Le gouvernement de la République démocratique du Congo (RDC) a tenu, sous la direction de la Première ministre Judith Suminwa, une réunion urgente consacrée à la situation sécuritaire et humanitaire dans l’axe Kamanyola–Uvira, au Sud-Kivu. Autour de la Cheffe du gouvernement se sont réunis le Vice-Premier ministre de la Défense, celui de l’Intérieur, le ministre Jacquemain Shabani, ainsi que la ministre d’État des Affaires étrangères, Thérèse Kayikwamba, accompagnés d’autres membres du cabinet.

À l’issue de cette séance, les autorités congolaises ont adopté un ton ferme. Elles affirment que les bombardements récents dans la région, qu’elles attribuent au Rwanda, ont plongé la zone dans une situation humanitaire alarmante. Kinshasa accuse explicitement Kigali de ne pas respecter l’accord de Washington, qu’il avait pourtant signé, et de multiplier des actions jugées hostiles depuis la frontière.

Pour le gouvernement congolais, ces actes ne se limitent plus au territoire de la RDC : ils témoigneraient d’une volonté de « régionaliser le conflit », notamment en ciblant également le Burundi.

Face à ce qu’il qualifie d’«agissements belliqueux», l’exécutif congolais appelle le médiateur américain à intervenir rapidement afin d’obtenir un arrêt des attaques qu’il impute au Rwanda.

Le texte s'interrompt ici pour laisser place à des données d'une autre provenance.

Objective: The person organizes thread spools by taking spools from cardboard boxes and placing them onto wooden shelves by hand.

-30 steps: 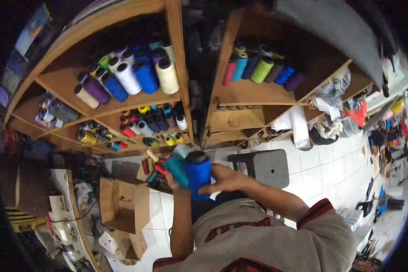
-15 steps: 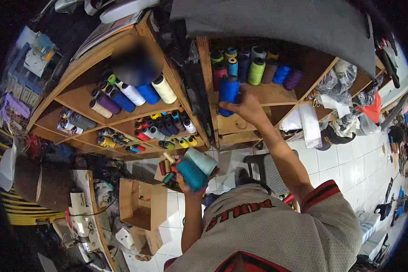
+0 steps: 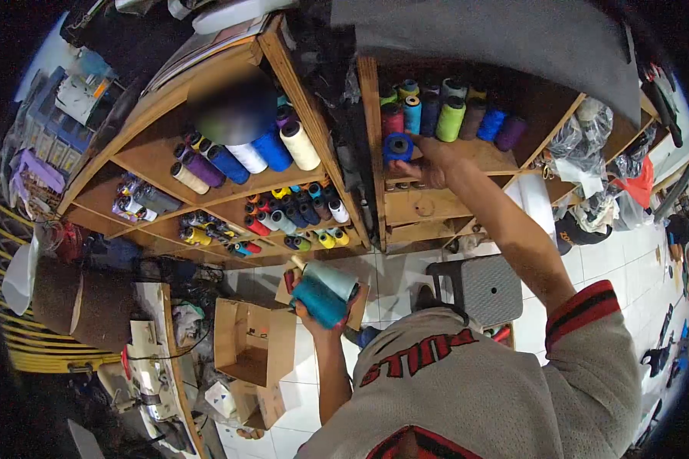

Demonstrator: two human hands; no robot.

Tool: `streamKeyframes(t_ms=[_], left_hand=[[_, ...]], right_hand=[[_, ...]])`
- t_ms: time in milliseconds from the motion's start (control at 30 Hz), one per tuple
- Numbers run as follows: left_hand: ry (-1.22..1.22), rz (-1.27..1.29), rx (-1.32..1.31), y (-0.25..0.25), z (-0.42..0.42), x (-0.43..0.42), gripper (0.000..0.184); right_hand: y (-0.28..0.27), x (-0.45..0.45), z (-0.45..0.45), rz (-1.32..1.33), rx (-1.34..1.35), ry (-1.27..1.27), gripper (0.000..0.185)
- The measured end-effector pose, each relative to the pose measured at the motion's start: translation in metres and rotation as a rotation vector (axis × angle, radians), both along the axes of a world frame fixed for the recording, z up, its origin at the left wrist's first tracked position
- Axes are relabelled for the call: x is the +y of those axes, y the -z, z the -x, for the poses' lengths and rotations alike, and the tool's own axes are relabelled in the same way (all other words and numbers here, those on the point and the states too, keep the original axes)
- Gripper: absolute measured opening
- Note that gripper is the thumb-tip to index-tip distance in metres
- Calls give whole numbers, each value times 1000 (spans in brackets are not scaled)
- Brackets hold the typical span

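Observation:
My right hand (image 3: 430, 164) reaches into the upper right shelf compartment, its fingers closed around a blue thread spool (image 3: 397, 150). The spool's round end faces me, in front of a red spool (image 3: 392, 119) at the compartment's left side. Low in the middle, my left hand (image 3: 323, 327) is closed on a teal thread cone (image 3: 318, 300). A pale blue thread cone (image 3: 335, 281) lies against the teal one; I cannot tell whether the left hand grips it as well. Behind them is a cardboard box (image 3: 357, 307), mostly covered, with small spools at its left.
Several spools, among them a lime green one (image 3: 452, 119), stand in the right compartment. The left wooden shelf (image 3: 149, 170) holds many more. An open cardboard box (image 3: 277, 348) and a grey stool (image 3: 491, 287) stand on the tiled floor (image 3: 394, 275).
My right hand has brought the blue spool to the shelf and tipped it so its end faces me. My left hand still holds the teal cone. The view has shifted slightly.

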State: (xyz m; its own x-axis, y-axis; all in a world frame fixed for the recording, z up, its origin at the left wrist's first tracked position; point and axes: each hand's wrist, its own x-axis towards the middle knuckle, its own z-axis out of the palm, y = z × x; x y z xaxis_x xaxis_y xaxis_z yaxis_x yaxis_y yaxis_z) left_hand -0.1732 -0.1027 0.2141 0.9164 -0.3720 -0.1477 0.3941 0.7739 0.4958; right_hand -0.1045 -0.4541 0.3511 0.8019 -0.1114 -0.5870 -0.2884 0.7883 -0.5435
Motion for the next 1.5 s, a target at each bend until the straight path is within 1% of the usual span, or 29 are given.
streamKeyframes(t_ms=[67, 100, 133, 200, 233, 267, 333, 367, 467, 500, 567, 667, 767, 833, 867, 933, 1000, 1033, 1067, 1133, 1167, 1233, 1267, 1333, 1367, 1400, 1433, 1467, 1500], left_hand=[[96, 101, 12, -4, 1, 4, 76], [53, 81, 41, -3, 2, 4, 74], [10, 59, 70, -3, 4, 4, 71], [9, 68, 63, -5, 4, 7, 67], [-15, 40, 190, 3, -2, 9, 71], [-46, 7, 174, 8, 0, 9, 71], [-104, -60, 140, -3, 2, 3, 71], [-18, 38, 44, -11, 6, 3, 70], [-16, 37, 66, -2, 1, 6, 81], [-51, 58, 138, 3, 1, 5, 84], [-20, 42, 120, 8, 2, 8, 83], [-28, 17, 105, -2, 1, 4, 77], [-16, -9, 89, -11, 2, -1, 72], [12, -32, 57, -18, -1, -7, 71], [15, -15, -2, -19, -3, -10, 70], [26, 12, -89, -14, -5, -20, 70], [42, 35, -146, -6, -7, -31, 72], [79, 18, -167, -9, -4, -39, 74], [116, 0, -189, -12, -1, -43, 76], [113, -152, -254, 4, -1, -46, 89], [318, -185, -217, 10, -1, -41, 91], [542, -146, -141, 4, 1, -44, 91], [564, -76, -109, 11, -1, -49, 90], [594, 59, -33, -3, 0, -63, 86], [600, 125, 6, -17, 3, -72, 83], [604, 189, 45, -30, 5, -80, 80], [593, 240, 31, -32, 6, -86, 75], [612, 303, 11, -31, 3, -86, 76], [634, 368, -9, -26, -1, -87, 77]], right_hand=[[-11, -1, 7, 36, 30, 57, 31], [-17, 1, 8, 57, 43, 79, 28], [-11, -5, 6, 0, 11, 58, 29], [16, -28, 2, -129, -54, 21, 31], [18, -34, 0, -153, -68, -2, 33], [22, -41, -3, -176, -81, -26, 35], [12, -39, -7, -181, -76, 12, 37], [4, -43, -8, -183, 33, -52, 36], [3, -31, -3, 24, -11, -111, 33], [7, -28, -3, 56, 2, -83, 31], [17, -24, -1, 122, 25, -20, 29], [8, -3, 15, 327, -92, 28, 27], [41, -11, 23, 334, -236, 61, 26], [30, 1, 40, 589, -280, -33, 22], [27, 10, 49, 717, -306, -84, 21], [35, 37, 78, 719, -386, -182, 27], [38, 67, 100, 833, -396, -407, 44], [37, 85, 103, 939, -363, -595, 57], [41, 96, 107, 1102, -347, -640, 64], [52, 109, 111, 1426, -312, -724, 76], [56, 104, 112, 1423, -290, -740, 77], [60, 87, 116, 1417, -238, -787, 78], [59, 77, 122, 1221, -183, -721, 72], [35, 66, 134, 834, -85, -581, 61], [14, 69, 142, 689, -91, -335, 54], [39, 55, 143, 505, -154, -184, 51], [30, 46, 144, 455, -180, -60, 51], [17, 38, 142, 403, -206, 64, 50], [5, 28, 135, 570, -263, 115, 50]])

Les autorités exhortent par ailleurs les populations locales à maintenir une vigilance élevée et à se méfier des rumeurs, sources de confusion et de panique dans un contexte déjà tendu.

Alors que la pression monte dans la région des Grands Lacs, Kinshasa assure suivre de près l’évolution de la situation au Sud-Kivu, en coordination avec ses partenaires internationaux.